- _Work instructions_: Give back only the lines in the records below from the one with "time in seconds" to the one with "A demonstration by", both inclusive, word for word.

○ ○ ○ ○

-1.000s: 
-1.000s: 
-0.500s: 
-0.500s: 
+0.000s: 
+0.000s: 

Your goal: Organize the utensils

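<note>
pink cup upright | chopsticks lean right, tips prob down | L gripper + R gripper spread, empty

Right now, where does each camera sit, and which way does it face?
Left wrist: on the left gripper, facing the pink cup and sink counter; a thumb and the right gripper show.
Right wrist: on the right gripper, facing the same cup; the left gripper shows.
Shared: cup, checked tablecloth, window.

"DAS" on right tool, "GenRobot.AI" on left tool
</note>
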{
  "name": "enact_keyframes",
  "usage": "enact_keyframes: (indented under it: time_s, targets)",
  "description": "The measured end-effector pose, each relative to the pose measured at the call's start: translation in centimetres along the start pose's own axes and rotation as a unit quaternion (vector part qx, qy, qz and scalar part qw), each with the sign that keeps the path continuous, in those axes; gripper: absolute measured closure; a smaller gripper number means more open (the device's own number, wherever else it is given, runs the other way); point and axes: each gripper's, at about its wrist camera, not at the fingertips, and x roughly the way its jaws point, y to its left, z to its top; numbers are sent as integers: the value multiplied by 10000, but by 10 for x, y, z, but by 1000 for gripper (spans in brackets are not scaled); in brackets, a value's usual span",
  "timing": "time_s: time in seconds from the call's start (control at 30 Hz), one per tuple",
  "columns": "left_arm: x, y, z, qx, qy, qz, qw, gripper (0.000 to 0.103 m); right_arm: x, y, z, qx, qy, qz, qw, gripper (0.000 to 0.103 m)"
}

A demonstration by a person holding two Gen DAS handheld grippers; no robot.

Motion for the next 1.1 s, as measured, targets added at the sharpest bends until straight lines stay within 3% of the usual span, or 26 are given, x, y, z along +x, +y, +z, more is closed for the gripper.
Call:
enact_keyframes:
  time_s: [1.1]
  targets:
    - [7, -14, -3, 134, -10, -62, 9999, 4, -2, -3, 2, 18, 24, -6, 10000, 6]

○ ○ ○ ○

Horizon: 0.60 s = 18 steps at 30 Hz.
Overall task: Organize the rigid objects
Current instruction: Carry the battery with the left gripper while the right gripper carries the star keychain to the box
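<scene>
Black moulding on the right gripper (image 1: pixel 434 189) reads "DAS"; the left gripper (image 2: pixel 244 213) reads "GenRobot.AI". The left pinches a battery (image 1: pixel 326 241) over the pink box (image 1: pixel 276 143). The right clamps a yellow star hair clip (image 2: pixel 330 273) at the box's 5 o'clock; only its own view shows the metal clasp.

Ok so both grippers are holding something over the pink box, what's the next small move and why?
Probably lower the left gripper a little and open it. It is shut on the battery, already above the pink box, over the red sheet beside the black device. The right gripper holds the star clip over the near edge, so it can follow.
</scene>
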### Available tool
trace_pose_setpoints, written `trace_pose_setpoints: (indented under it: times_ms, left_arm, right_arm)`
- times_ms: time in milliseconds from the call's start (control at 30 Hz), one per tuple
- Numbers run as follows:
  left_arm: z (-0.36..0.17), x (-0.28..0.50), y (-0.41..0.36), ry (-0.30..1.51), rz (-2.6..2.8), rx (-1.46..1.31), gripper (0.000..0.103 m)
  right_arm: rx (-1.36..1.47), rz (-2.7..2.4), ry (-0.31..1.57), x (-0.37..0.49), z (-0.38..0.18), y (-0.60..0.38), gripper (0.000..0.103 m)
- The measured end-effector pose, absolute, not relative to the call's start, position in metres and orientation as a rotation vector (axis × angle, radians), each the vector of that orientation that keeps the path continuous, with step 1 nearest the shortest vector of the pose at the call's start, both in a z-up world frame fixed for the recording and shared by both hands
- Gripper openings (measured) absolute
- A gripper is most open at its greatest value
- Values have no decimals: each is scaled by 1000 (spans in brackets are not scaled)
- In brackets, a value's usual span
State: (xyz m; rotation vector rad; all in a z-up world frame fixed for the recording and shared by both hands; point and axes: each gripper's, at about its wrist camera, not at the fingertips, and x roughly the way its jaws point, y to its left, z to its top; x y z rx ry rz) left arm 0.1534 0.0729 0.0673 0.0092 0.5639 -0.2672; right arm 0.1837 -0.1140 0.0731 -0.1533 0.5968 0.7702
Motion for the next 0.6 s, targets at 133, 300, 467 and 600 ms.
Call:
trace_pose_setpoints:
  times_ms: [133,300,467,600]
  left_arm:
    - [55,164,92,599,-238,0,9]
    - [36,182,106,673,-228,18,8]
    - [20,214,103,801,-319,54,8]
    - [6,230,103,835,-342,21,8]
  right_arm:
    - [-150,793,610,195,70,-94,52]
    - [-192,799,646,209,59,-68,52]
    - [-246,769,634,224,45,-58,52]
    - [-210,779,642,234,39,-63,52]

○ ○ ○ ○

- _Output below_:
  "timing": "time_s: time in seconds from the call's start (control at 30 Hz), one per tuple",
  "columns": "left_arm: x, y, z, qx, qy, qz, qw, gripper (0.000 to 0.103 m); right_arm: x, y, z, qx, qy, qz, qw, gripper (0.000 to 0.103 m)"
}

A demonstration by a person holding two Gen DAS handheld grippers; no robot.

No further work remains on this exercise.